## Task statement
Write the listing below out again exactly, though only as far as the line with "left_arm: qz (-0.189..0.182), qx", which is included.

## Material for this task
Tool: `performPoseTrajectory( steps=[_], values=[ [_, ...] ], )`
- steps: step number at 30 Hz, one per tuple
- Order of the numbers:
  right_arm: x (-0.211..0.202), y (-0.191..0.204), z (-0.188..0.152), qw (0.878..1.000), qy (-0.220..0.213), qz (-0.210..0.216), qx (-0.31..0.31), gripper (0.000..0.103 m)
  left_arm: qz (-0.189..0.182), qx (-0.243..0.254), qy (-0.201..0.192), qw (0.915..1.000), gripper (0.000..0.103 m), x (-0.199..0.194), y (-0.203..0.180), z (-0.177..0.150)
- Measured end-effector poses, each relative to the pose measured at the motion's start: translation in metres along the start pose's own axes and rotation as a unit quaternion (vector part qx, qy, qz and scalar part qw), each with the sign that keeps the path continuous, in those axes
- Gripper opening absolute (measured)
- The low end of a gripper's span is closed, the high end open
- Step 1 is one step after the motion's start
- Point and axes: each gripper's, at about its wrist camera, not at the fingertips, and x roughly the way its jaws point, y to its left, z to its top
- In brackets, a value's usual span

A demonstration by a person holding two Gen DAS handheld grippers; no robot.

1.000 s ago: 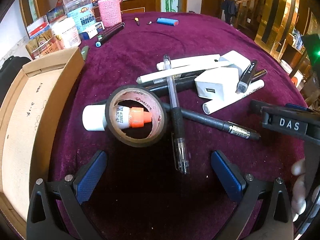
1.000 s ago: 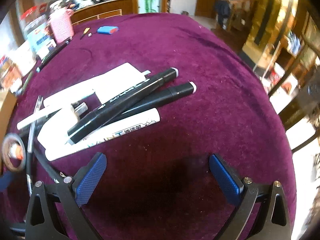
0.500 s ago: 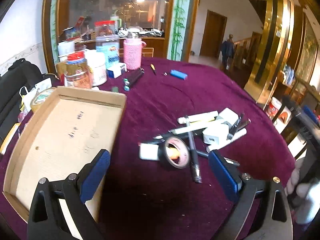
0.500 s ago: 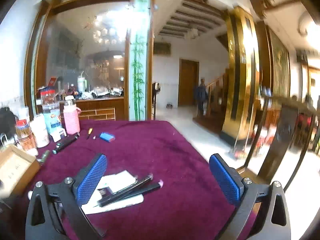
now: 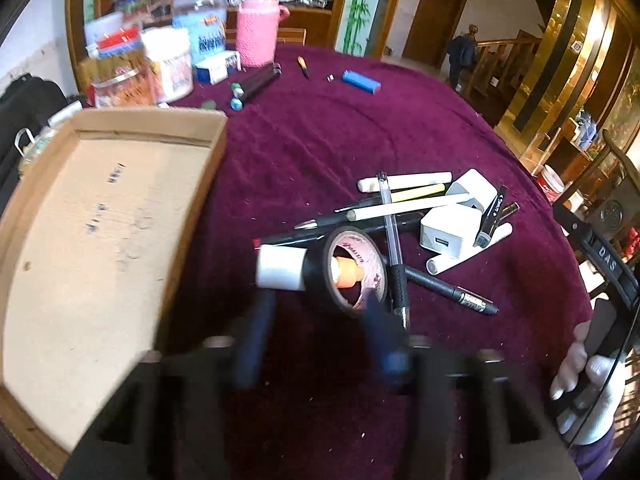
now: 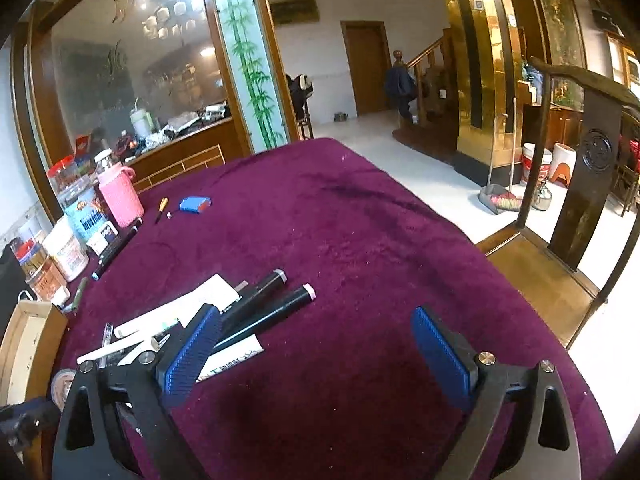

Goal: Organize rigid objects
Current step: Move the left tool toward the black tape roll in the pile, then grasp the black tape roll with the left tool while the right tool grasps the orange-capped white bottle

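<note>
A purple-clothed worktop (image 5: 360, 128) fills both views. Left of the tape roll (image 5: 354, 270) lies an empty cardboard tray (image 5: 100, 240). The left tongs (image 5: 316, 320) are closing just in front of the roll, their blurred pads not visibly pressing it. Right of the roll sits the pile of pens (image 5: 400, 208) and chargers (image 5: 448, 232). The right tongs (image 6: 316, 344) stand wide, closing slightly, holding nothing.

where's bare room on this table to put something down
Bare cloth lies between the cardboard tray and the pen pile, and beyond the pile up to the blue lighter. The tray floor is bare too. Crowded: the pile around the tape roll and the jars.
</note>
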Motion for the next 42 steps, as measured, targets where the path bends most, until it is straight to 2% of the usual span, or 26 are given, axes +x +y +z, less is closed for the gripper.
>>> performPoseTrajectory(
  steps=[8,9,10,13,18,21,24,26,27,28,29,34,42],
  values=[
    [0.007,0.001,-0.003,1.0,0.021,0.01,0.004,0.097,0.011,0.062,-0.023,0.9978,0.035,0.005,-0.018,0.02],
    [0.008,0.0,-0.003,1.0,0.023,0.01,0.005,0.097,0.012,0.068,-0.016,0.9975,0.031,0.011,-0.018,0.023],
    [0.008,0.0,-0.003,1.0,0.025,0.01,0.007,0.097,0.011,0.07,-0.01,0.9974,0.02,0.015,-0.018,0.027],
    [0.011,-0.001,-0.003,0.999,0.031,0.009,0.011,0.097,0.024,0.089,-0.008,0.9957,0.016,0.022,-0.02,0.03],
    [0.013,0.0,-0.004,0.999,0.039,0.008,0.01,0.097,0.028,0.113,-0.011,0.9931,0.017,0.024,-0.023,0.029],
    [0.013,0.0,-0.005,0.999,0.041,0.008,0.008,0.097,0.038,0.144,-0.01,0.9888,0.027,0.028,-0.033,0.027],
    [0.013,0.0,-0.005,0.999,0.041,0.008,0.009,0.097,0.057,0.166,-0.005,0.9845,0.027,0.033,-0.038,0.024],
    [0.013,0.001,-0.005,0.999,0.041,0.008,0.009,0.097,0.057,0.166,-0.004,0.9845,0.025,0.033,-0.037,0.023],
    [0.013,0.001,-0.005,0.999,0.041,0.008,0.008,0.097,0.052,0.162,-0.002,0.9854,0.015,0.032,-0.036,0.023],
    [0.013,0.0,-0.005,0.999,0.041,0.008,0.008,0.097,0.038,0.158,0.001,0.9867,0.014,0.032,-0.035,0.022],
    [0.013,0.0,-0.005,0.999,0.042,0.009,0.008,0.097,0.022,0.151,0.002,0.9883,0.014,0.03,-0.033,0.021],
    [0.013,0.001,-0.004,0.999,0.043,0.01,0.008,0.097,0.003,0.135,-0.018,0.9906,0.014,0.013,-0.034,0.016],
    [0.016,0.003,-0.007,0.998,0.053,0.015,0.005,0.097,-0.025,0.083,-0.078,0.9932,0.015,-0.06,-0.012,0.002]
  ],
)
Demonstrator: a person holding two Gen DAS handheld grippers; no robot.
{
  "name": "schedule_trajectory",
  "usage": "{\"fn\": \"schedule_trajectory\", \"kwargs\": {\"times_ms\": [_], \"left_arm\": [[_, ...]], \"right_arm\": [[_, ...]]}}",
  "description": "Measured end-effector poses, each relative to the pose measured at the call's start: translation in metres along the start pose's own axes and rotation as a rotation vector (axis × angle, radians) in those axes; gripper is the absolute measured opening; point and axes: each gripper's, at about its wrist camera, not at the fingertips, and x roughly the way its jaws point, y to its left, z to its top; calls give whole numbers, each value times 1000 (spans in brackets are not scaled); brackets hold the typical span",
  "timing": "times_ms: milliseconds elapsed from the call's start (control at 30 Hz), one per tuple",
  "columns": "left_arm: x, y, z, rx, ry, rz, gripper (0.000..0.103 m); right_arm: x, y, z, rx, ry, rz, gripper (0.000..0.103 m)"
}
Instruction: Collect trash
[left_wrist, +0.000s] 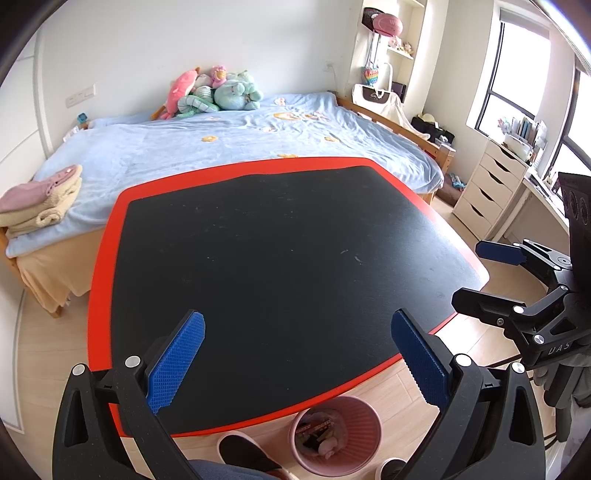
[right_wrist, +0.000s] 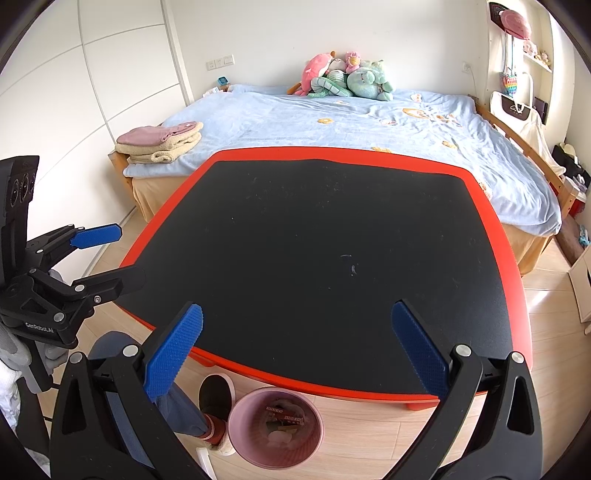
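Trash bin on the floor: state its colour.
Pink, ribbed trash bin, clearest in the right wrist view.

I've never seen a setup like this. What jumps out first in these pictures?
Most striking is the big black table with its bright red rim, filling the middle of both views in front of a blue-covered bed. Two open grippers with blue pads frame it: the left gripper and the right gripper, neither holding anything. On the floor at the table's near edge stands a pink bin with wrappers inside.
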Motion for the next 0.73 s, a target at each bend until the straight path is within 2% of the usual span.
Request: {"fn": "schedule_trajectory", "kwargs": {"times_ms": [733], "left_arm": [[4, 0, -5, 9, 2, -5, 97]], "right_arm": [[5, -3, -12, -3, 12, 2, 100]]}}
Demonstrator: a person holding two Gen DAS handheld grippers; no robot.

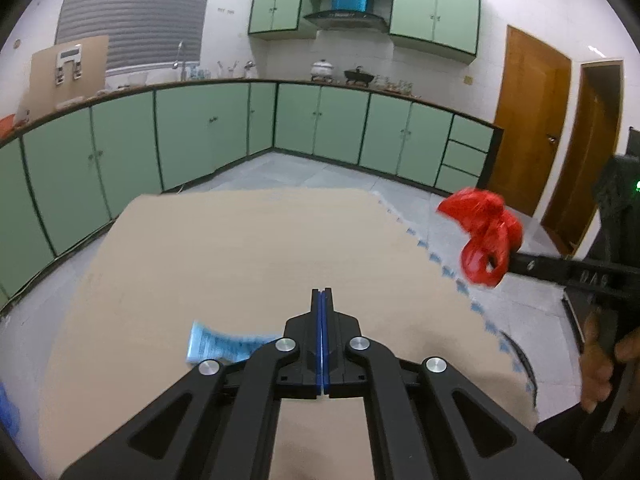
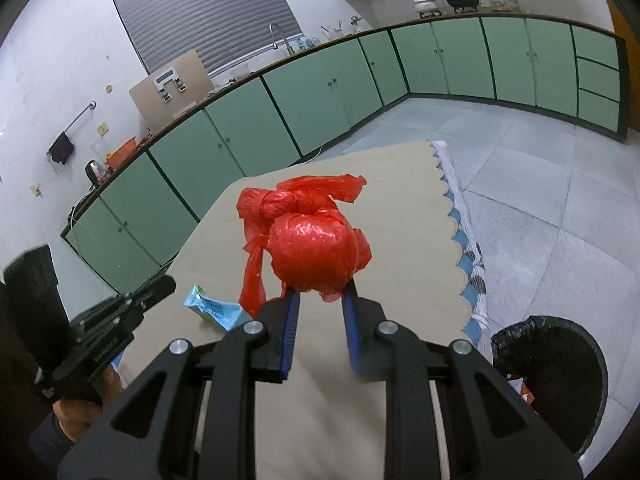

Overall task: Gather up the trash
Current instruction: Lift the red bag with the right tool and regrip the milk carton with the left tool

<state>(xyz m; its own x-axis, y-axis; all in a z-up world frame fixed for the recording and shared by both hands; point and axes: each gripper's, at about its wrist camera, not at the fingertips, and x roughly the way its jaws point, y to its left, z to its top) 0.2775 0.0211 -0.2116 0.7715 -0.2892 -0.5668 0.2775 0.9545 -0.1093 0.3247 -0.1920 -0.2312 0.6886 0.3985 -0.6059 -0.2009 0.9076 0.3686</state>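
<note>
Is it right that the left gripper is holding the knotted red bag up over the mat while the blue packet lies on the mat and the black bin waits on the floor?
Not quite. The right gripper holds the red bag, as the right wrist view shows. The left gripper is shut and empty. The blue packet does lie on the mat, and the black bin stands on the floor.

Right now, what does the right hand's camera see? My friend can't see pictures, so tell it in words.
The right gripper holds a knotted red plastic bag up over a tan mat. A crumpled blue wrapper lies on the mat to the left, and a black-lined trash bin stands on the floor at lower right. Green kitchen cabinets run behind.
</note>
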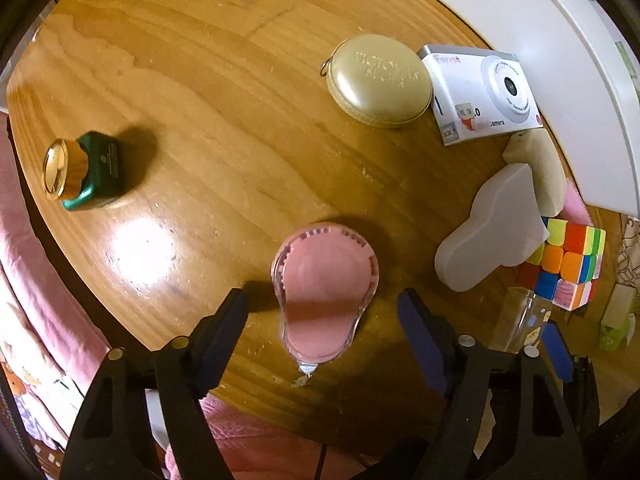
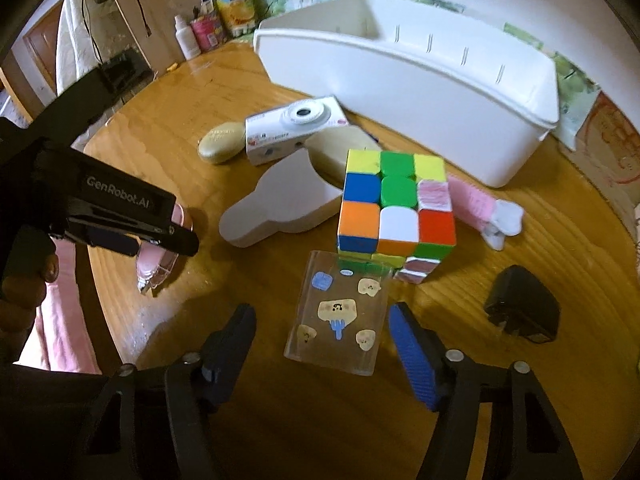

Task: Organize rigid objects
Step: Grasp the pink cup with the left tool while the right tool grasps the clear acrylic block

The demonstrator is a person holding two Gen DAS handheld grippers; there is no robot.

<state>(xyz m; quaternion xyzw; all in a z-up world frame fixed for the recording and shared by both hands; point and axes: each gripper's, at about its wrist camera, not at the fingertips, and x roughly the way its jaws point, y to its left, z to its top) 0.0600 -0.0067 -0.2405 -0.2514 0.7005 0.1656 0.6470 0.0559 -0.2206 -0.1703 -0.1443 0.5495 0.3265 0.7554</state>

## Result of this task
Tool: `performPoseTrajectory( steps=[_], values=[ [_, ...] ], )`
- steps: step number at 30 Hz, one per tuple
- Order of the numbers:
  right_arm: x (-0.211..0.202), y (-0.191..0.204), z (-0.188..0.152), qw (0.878..1.000), qy (-0.220..0.213), qz (-0.210..0.216), qx (-0.31..0.31), gripper (0.000..0.103 m)
  left_arm: qz (-0.189..0.182), qx (-0.243..0.254), qy (-0.201..0.192), qw (0.915..1.000), gripper (0.000..0.103 m), x (-0.199..0.194), y (-0.203..0.180), z (-0.177..0.150)

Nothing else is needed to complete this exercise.